--- Work instructions ---
No pictures go in the copy. Restate, word for word, each line from the one containing "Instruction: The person" through the last line below.

--- Stored data ---
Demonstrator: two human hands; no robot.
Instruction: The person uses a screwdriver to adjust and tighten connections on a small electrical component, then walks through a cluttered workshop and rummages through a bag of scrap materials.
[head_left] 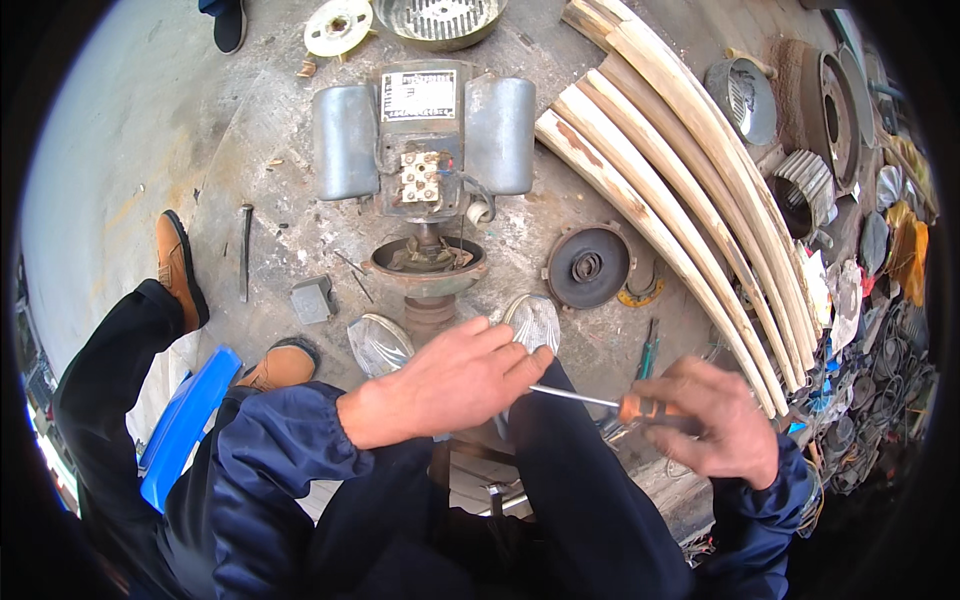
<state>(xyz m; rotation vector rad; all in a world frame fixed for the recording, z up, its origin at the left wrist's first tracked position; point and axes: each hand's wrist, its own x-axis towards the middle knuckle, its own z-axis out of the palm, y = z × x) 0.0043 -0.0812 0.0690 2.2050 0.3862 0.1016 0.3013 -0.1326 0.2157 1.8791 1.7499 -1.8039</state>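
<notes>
My right hand (710, 420) grips a screwdriver with an orange and black handle (640, 408), its metal shaft pointing left toward my left hand (455, 385). The fingers of my left hand are curled at the shaft's end; what lies under them is hidden. Beyond my hands stands a grey motor (420, 140) with two cylindrical housings and a terminal block (420, 177). Below it sits an open round housing (425, 270) with parts inside. A dark round cover (588, 268) lies to the right, beside a yellow ring (637, 297) and teal-handled pliers (648, 350).
Curved wooden strips (680, 190) run along the right, with metal rings (830, 120) and piled scrap (880, 400) beyond. A metal bar (245, 255) and small block (312, 298) lie left. Another person's tan-booted legs (110, 370) are left, by a blue plastic piece (185, 425).
</notes>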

--- Solution for this exercise ---
Instruction: The person uses a screwdriver to adjust and tighten connections on a small electrical component, then walks through a cluttered workshop and rummages through a bag of scrap materials.
[head_left] 
<state>(xyz m; rotation vector rad; all in a world frame fixed for the recording, z up, its origin at the left wrist's first tracked position; point and axes: each hand's wrist, its own x-axis towards the middle knuckle, its own z-axis out of the palm, y = z × x) 0.0043 -0.0812 0.0690 2.2050 0.3862 0.1016 0.3013 -0.1326 0.2157 1.8791 1.7499 -1.8039</state>
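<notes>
My right hand (710, 420) grips a screwdriver with an orange and black handle (640, 408), its metal shaft pointing left toward my left hand (455, 385). The fingers of my left hand are curled at the shaft's end; what lies under them is hidden. Beyond my hands stands a grey motor (420, 140) with two cylindrical housings and a terminal block (420, 177). Below it sits an open round housing (425, 270) with parts inside. A dark round cover (588, 268) lies to the right, beside a yellow ring (637, 297) and teal-handled pliers (648, 350).
Curved wooden strips (680, 190) run along the right, with metal rings (830, 120) and piled scrap (880, 400) beyond. A metal bar (245, 255) and small block (312, 298) lie left. Another person's tan-booted legs (110, 370) are left, by a blue plastic piece (185, 425).
</notes>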

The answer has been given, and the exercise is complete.